Over a longer timeline, THRG’s outperformance is even more noticeable. The investment trust returned has delivered a staggering annualised return of 27.9% over the last five years. The Morningstar IT UK Smaller Companies benchmark has managed ‘just’ 14.6%.
Things to remember…
As superb as the performance of this investment trust has been in recent years, I must bear a few things in mind.
First, there’s no guarantee that recent gains will be repeated. In fact, a slowdown in the UK recovery might lead to a reversal in Throgmorton’s performance. The portfolio does include quite a few highly-rated stocks. These are often some of the first to be jettisoned when sentiment turns.
Second, investment trust share prices — especially those with a small-cap focus — can still be volatile. Minnows may possess the potential to generate better returns than top-tier blue-chips over the long term. Unfortunately, the journey to riches tends to be bumpier due to their relative illiquidity. That said, THRG does possess the ability to ‘short’ companies. So perhaps the downside might be more contained than at other similar trusts?
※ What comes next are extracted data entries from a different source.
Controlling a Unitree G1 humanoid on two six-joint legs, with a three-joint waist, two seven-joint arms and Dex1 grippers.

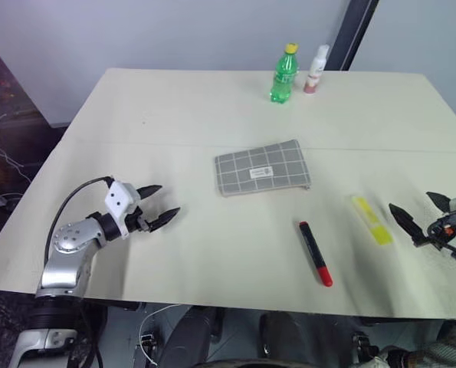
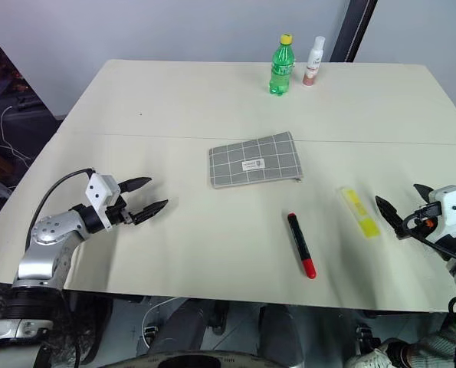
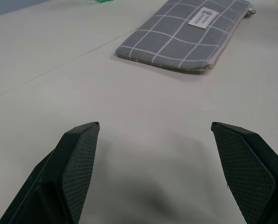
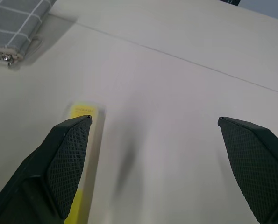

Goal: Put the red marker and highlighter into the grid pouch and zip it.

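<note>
On the beige table (image 1: 174, 115), grid pouch (image 1: 262, 169) lies centre, red marker (image 1: 316, 253) near, highlighter (image 1: 372, 220) right. Left gripper (image 1: 160, 205) and right gripper (image 1: 419, 211) are wide open, empty. Next: grasp the highlighter.

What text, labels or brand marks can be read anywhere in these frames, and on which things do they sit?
None can be read.
grid pouch: white label patch, print too blurred.
highlighter: faint print at its end, unreadable.
green bottle: label too small.
white bottle: label too small.
</note>
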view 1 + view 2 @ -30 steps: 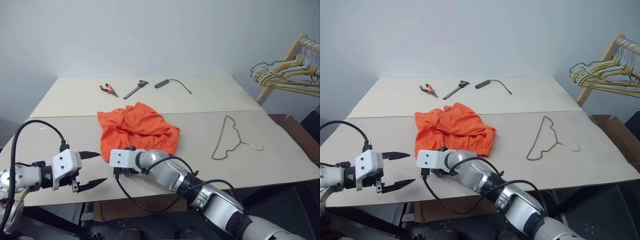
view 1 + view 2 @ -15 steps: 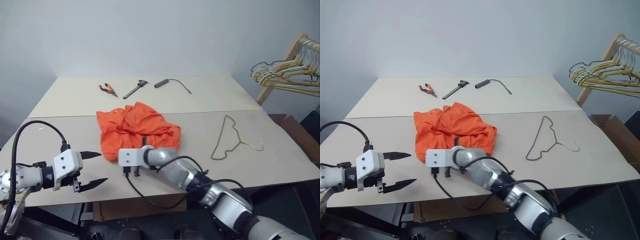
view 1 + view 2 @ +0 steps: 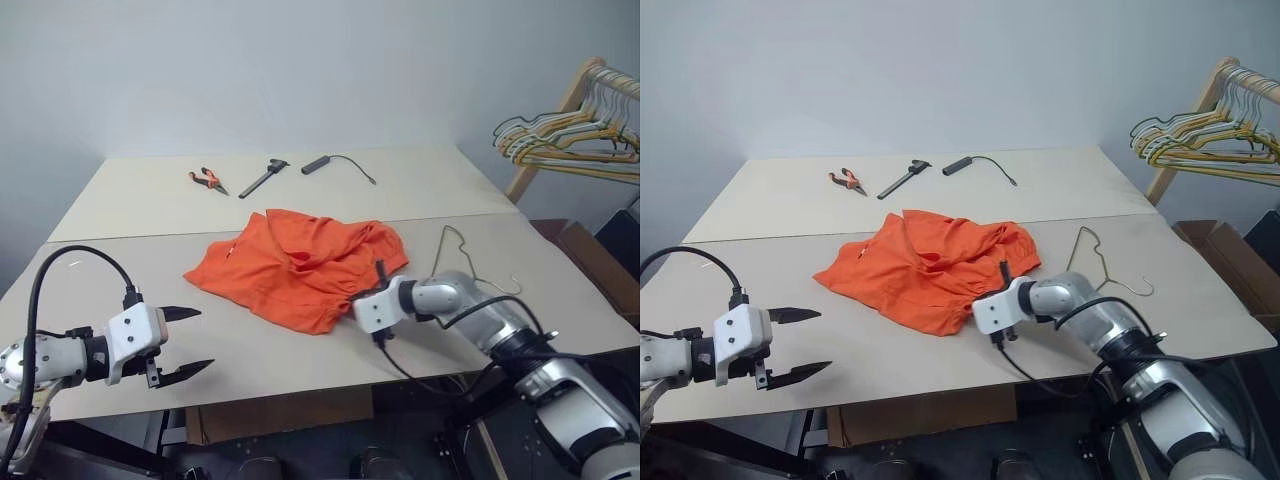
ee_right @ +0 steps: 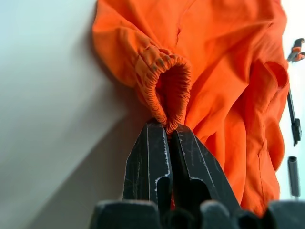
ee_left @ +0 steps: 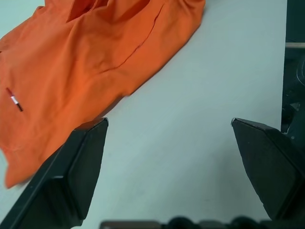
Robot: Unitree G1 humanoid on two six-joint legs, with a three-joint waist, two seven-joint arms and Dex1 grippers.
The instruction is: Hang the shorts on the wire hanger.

Third, it should never be forgotten that investment trusts levy fees. Throgmorton’s ongoing charge is currently 0.6%. Yes, the payment of a dividend does help to offset this. However, this is clearly a more expensive option than simply buying a set of promising stocks and sitting back.
Cautious buy
Notwithstanding the above, I do think this investment trust could still occupy a space in my risk-tolerant portfolio. Also bear in mind that funds tracking the FTSE 250 will have to buy once its value breaches the FTSE 250 threshold. This should provide further support to the THRG share price and make it more appealing to me.